The Bank of Greece has announced the country’s Current Account balance for the month of May. This figure is now recording a deficit of -€0.246Bn, this compares favourably to the April reading of -€1.167Bn.

There are some signs of growth stability returning to the periphery countries of the Eurozone. The bail out set of Ireland, Greece and Portugal are all positioned to record positive economic growth both this year and next. Greek GDP is now predicted to grow at around 0.3% in 2014 and up to 1.7% growth is likely in 2015. This compares to Portugal’s growth prediction of 1.0% this year and 1.5% next year.
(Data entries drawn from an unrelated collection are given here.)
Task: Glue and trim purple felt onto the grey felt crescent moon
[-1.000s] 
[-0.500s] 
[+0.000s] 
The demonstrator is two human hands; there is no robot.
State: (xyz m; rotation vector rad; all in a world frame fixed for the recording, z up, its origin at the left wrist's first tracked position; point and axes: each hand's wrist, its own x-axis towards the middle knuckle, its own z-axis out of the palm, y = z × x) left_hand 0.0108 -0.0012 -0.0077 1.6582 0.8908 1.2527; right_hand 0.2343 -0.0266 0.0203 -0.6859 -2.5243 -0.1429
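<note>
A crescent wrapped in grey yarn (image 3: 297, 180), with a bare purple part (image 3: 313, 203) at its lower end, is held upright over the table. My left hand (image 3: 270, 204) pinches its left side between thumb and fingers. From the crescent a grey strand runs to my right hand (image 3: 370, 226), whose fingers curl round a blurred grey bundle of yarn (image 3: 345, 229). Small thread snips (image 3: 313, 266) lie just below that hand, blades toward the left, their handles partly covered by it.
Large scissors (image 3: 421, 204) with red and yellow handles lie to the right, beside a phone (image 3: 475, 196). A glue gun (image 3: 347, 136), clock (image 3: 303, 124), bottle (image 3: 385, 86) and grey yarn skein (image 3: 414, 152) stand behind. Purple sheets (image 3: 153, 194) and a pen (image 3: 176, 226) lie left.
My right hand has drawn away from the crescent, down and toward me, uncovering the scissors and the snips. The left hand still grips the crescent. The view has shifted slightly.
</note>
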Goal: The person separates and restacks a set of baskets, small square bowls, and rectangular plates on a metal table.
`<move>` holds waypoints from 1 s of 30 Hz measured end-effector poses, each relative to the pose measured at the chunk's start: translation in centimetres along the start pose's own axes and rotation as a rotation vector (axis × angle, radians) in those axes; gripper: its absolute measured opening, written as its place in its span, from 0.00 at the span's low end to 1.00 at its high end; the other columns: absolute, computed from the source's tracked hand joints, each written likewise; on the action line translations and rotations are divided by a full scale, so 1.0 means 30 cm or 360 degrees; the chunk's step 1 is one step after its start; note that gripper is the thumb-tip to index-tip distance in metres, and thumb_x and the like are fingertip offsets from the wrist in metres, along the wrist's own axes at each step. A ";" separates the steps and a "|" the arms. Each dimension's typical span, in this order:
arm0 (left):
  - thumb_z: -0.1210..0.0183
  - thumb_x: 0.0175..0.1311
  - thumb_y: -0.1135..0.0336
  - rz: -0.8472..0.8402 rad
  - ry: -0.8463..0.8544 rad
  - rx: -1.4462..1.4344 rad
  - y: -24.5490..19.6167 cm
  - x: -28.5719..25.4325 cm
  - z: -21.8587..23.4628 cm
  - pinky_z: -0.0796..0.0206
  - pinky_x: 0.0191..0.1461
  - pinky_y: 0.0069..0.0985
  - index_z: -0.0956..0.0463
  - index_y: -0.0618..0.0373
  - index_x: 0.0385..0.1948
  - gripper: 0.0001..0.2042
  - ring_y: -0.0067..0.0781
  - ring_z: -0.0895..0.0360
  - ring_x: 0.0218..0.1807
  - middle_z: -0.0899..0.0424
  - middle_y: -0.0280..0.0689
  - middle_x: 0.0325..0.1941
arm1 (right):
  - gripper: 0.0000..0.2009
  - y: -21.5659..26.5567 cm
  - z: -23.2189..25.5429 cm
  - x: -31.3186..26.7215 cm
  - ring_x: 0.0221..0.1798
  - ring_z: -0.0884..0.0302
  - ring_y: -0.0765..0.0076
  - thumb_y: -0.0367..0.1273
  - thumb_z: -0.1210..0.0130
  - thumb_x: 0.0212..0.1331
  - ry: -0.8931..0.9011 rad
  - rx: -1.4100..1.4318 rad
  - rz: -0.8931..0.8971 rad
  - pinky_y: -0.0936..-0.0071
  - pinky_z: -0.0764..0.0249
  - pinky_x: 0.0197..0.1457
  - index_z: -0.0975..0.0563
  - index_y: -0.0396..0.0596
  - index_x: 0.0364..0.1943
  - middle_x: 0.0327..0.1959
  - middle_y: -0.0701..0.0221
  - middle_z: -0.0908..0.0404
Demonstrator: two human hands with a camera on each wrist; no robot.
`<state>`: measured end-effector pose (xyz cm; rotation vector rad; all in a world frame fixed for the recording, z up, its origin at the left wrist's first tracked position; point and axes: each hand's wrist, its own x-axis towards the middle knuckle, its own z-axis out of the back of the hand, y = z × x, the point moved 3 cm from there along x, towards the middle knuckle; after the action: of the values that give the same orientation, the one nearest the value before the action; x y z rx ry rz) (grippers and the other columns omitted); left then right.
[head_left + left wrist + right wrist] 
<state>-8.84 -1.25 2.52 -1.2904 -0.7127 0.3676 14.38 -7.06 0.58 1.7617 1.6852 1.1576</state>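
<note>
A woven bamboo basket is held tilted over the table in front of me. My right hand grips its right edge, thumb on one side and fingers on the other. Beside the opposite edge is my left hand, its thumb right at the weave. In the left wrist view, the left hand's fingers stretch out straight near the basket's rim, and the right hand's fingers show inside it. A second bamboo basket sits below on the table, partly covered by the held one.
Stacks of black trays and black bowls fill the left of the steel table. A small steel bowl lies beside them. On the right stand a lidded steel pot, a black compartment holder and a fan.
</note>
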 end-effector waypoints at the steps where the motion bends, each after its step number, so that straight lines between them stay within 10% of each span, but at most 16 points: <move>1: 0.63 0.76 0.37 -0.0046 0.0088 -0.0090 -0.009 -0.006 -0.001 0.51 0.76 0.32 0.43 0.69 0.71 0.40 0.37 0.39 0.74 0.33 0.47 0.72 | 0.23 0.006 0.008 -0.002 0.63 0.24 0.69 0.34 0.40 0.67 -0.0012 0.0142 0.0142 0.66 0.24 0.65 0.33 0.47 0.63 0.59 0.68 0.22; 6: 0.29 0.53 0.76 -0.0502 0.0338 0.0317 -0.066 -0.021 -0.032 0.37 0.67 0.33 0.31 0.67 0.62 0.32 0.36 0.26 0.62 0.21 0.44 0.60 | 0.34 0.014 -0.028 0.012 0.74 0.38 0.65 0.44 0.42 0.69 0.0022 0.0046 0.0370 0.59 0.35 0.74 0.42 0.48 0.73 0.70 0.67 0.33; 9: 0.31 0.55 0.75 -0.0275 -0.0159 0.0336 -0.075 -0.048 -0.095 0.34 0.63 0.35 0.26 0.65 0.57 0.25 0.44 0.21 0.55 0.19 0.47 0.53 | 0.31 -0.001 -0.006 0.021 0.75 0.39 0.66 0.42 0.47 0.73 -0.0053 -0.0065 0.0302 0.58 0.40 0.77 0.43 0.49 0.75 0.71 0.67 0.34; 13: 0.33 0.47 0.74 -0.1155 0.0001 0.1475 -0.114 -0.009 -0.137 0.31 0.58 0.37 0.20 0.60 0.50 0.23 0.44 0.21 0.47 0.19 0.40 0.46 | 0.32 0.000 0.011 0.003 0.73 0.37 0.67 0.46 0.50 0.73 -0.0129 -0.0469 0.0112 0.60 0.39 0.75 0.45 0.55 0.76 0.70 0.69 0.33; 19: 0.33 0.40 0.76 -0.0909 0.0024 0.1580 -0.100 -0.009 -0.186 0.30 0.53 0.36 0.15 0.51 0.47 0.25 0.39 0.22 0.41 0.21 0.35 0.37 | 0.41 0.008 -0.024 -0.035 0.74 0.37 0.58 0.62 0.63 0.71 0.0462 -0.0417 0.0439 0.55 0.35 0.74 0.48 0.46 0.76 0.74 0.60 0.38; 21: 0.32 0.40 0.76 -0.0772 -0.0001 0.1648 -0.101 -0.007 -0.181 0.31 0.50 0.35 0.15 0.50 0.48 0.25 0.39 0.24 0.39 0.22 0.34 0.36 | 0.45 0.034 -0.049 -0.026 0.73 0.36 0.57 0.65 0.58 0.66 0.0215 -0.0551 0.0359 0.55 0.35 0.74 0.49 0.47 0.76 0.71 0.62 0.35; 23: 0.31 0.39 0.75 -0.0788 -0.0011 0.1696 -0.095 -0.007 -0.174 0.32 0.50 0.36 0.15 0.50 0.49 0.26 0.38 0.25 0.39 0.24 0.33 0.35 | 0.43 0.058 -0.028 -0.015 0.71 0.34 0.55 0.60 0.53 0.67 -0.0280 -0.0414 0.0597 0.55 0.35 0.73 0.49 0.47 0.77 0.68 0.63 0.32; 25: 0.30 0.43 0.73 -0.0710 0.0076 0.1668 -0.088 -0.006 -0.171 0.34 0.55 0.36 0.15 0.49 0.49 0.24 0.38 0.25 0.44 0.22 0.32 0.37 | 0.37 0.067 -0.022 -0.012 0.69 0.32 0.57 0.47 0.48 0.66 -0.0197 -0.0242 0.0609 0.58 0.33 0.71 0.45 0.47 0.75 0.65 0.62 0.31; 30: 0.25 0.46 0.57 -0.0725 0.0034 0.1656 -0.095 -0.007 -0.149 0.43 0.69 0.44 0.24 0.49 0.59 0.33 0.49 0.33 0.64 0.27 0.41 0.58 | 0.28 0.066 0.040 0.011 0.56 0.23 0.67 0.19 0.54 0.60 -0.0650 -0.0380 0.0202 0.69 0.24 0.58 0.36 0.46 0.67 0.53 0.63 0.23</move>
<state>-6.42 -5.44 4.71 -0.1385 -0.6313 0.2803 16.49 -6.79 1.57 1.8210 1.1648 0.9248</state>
Ireland is leading the post bail out countries with a growth prediction of 1.8% for this year.

Whereas Ireland has proven to have little problem in issuing sovereign debt, Portugal recently pulled a bond auction at the last minute due to the adverse conditions created by a problem at one of it’s major banking groups, Portuguese 10yr Bond yields are now trading above 4%. Earlier this month Greece completed it’s second bond auction since returning to the markets, this was deemed a moderate success as €1.5Bn was issued at 3.5%, the target was for twice this amount at a rate closer to 3.0% but geopolitical instability on the day of the auction kept many bidders away.

The likely probability of quantitative easing by the European Central Bank is no doubt aiding these periphery countries in their bond issuance programs, as it is for countries right across the Eurozone. It is however becoming evident that the window of opportunity to raise cheap sovereign funds is coming to an end, markets still exist for Eurozone related debt issues but the yields have been slowly rising over the past few month’s as investors realize that the low rates do not adequately compensate for the risk.